Visité varias veces York, caminé por sus murallas, admiré la catedral, los museos; no sabía entonces que en esa ciudad del norte de Inglaterra, en el año 306, había sido proclamado emperador el ilirio Constantino el Grande.

Pasé una semana en Orléans sin saber que esa ciudad le debe su nombre al emperador Aureliano.

Paseé por la Via Apia de Roma sin saber que una de las tumbas que jalonan el camino era la de Valerio Rómulo, hijo de Majencio, muerto a temprana edad y elevado por su padre a la categoría de divus.

Arles
Estuve varios días en Arles, visité el circo romano bajo el insoportable calor de agosto. Entonces no sabía que fue allí, en el antiguo Arelate, donde Maximiano se levantó en armas contra Constantino.

Otros lugares, p.e. Milán o Izmit (antigua Nicomedia) han perdido ya casi todo vestigio de aquella época. En Milán estuve hace años, en Izmit aún no.


3 comentaris:

Kalonauta ha dit...


Hay a nuestro alrededor tantas capas de información, de Belleza al fin y al cabo, que se nos escapan si no nos fijamos bien... Cuanto más sabes sobre algo, cuanto más aprecias su complejidad y sus distintas facetas, más capaz eres de amarlo.

Me gusta mucho esta entrada.
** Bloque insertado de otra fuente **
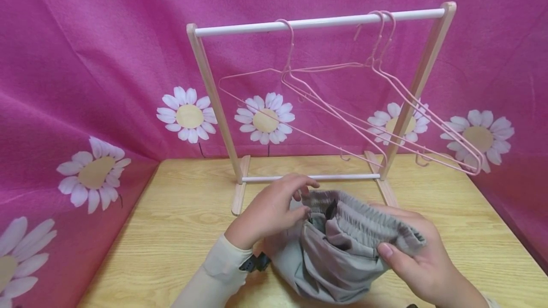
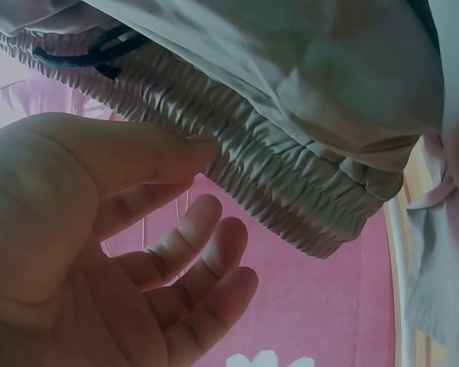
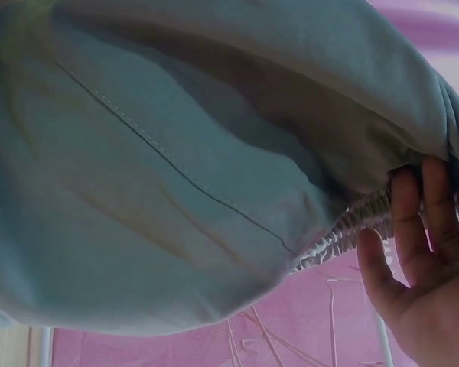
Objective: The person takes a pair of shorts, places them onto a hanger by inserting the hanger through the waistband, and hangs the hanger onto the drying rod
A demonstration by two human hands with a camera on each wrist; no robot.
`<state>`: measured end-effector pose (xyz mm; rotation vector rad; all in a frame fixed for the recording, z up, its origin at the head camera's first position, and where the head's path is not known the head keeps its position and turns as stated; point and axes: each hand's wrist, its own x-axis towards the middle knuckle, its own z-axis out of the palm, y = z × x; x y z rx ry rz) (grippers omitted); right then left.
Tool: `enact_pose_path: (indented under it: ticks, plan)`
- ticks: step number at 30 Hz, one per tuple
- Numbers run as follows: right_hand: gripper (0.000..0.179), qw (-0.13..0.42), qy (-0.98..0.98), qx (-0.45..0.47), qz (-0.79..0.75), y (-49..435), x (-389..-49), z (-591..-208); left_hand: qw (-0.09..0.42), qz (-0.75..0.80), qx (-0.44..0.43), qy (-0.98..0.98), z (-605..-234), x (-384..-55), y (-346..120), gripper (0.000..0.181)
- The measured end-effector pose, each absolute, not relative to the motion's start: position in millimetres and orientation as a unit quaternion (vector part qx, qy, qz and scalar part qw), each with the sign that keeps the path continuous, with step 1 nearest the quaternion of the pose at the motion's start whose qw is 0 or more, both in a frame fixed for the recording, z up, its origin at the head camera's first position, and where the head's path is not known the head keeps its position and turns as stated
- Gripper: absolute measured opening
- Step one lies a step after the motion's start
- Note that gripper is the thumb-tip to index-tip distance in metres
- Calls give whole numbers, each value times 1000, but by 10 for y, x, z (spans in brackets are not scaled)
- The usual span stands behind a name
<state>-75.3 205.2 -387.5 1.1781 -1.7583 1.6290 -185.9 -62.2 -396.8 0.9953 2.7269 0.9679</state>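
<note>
Grey elastic-waist pants (image 1: 338, 270) are bunched over the front of the table, with the gathered waistband (image 2: 283, 183) facing up and away. A dark drawstring (image 2: 84, 55) shows at the waistband. My right hand (image 1: 428, 260) grips the right end of the waistband, thumb on the near side and fingers behind; in the right wrist view cloth partly covers those fingers (image 3: 436, 199). At the waistband's left end is my left hand (image 1: 276, 208), its thumb against the cloth and its other fingers loosely bent and apart. The leg ends are hidden.
Behind the pants stands a clothes rack (image 1: 321, 24) with wooden sides and white bars. Several pink wire hangers (image 1: 338, 108) hang from it, some reaching out toward the right. Pink flowered cloth (image 1: 107, 61) surrounds the wooden table (image 1: 171, 232).
</note>
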Motion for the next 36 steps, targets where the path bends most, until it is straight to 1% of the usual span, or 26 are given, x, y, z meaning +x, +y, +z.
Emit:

También me encanta el concepto de "Palimpsesto", y hasta me gusta cómo suena la palabra. Desde hace tiempo tengo pensado escribir en mi blog algo sobre los palimpsestos que nos rodean en la ciudad de Valencia... Uno de estos días me pondré manos a la obra.

¡Un saludo, Tadeus!

Tadeus ha dit...

Sí, Valencia es una ciudad que encierra también su palimpsesto particular. Sera muy interesante leer lo que escirbas al respecto.

También hay ciudades cuya capacidad de ser un palimpsesto vivo se detuvo en el tiempo, cuya época de esplendor terminó de manera abrupta, y que yacen ahora casi en el olvido: Nicomedia, antigua capital de Bitinia y sede principal del imperio de Diocleciano (la actual Izmit, reflejo absurdamente prosaico de tanto antiguo esplendor); Ctesifonte, capital de los sasánidas, conquistada cinco veces por los romanos, olvidada ahora en medio del desierto iraquí, pero que en otros tiempos llegó a ser la ciudad más grande del mundo.

Vicent ha dit...

Des de la Valentia de Junius Brutus fins la Barcino dels cartaginesos, més de dos mil anys fan la nostra emprempta, no és d'estranyar que Grècia, Roma i els que hi vindran hagen forjat el que hui és el món.

Des del "Banquet" de Plató, parlat pel "sàtir vell" de Sòcrates enamorant en parlar de l'amor, fins a Guerra i Pau de Dostoievski parlant de la guerra i de l'amor, tot, tot és guerra i amor.
Deia Dalí que l'amor i la guerra, la sal de la terra.